Imaginez la mission la plus importante de votre vie : Les 28 hommes de Paulfilov. Jerem, l'ami limite politiquement, prend tout en main. C'est un commandant de renom, prêt à nous mener vers la victoire. Après quelques préparations méticuleuses de leurres en bois placés avec précaution, l'heure est venue pour moi de détruire des allemands dans mon char. Tomi Zizo, allié dévoué sur le champ de bataille, se défend comme un lion avec sa petite escouade. Et contre toutes attentes...

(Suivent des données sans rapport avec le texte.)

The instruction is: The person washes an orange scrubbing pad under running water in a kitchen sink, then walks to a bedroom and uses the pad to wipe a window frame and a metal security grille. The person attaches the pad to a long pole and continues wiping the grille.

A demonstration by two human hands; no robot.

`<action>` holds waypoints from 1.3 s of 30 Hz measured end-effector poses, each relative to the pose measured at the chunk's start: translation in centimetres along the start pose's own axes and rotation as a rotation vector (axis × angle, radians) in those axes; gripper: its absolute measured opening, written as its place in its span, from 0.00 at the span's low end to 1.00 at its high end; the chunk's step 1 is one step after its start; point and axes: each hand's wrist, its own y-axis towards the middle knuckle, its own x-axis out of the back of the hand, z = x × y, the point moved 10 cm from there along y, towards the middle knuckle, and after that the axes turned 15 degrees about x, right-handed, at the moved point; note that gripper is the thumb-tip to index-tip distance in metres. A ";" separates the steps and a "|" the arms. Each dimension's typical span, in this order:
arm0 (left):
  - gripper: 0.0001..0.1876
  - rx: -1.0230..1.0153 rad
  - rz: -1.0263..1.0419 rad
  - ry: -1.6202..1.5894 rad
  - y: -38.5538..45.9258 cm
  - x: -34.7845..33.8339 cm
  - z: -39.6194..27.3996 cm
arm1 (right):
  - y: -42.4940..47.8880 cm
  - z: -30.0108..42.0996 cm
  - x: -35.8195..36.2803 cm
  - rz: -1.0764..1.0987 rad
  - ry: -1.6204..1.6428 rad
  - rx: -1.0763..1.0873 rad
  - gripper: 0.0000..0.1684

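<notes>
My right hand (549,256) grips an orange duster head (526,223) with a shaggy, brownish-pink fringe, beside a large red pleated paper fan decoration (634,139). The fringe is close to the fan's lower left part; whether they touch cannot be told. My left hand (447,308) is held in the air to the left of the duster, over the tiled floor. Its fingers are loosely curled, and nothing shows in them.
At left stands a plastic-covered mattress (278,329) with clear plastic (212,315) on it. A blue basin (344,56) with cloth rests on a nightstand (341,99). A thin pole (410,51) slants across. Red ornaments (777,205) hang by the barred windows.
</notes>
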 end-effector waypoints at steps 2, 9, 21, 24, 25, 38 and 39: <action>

Imaginez Paul, oui Paul. Lui qui a supplié une nouvelle partie sur ce jeu à l'interface horrible et aux graphismes discutables. Imaginez ce même Paul prendre en charge un seul et unique soldat pour affronter cette mission. Lui qui semblait tant vouloir s'investir dans le jeu, lui qui était si déterminé.
Un seul soldat sur vingt-huit. Des mines à poser, des leurres à construire, des ennemis à abattre, tant de missions primordiales qu'il aurait pu réaliser. Mais rien.
Avait-il confondu Gates of Hell avec GTA RP ? Je ne sais pas mais imaginez mes chers lecteurs, à quel point il s'agit là d'un abruti fini.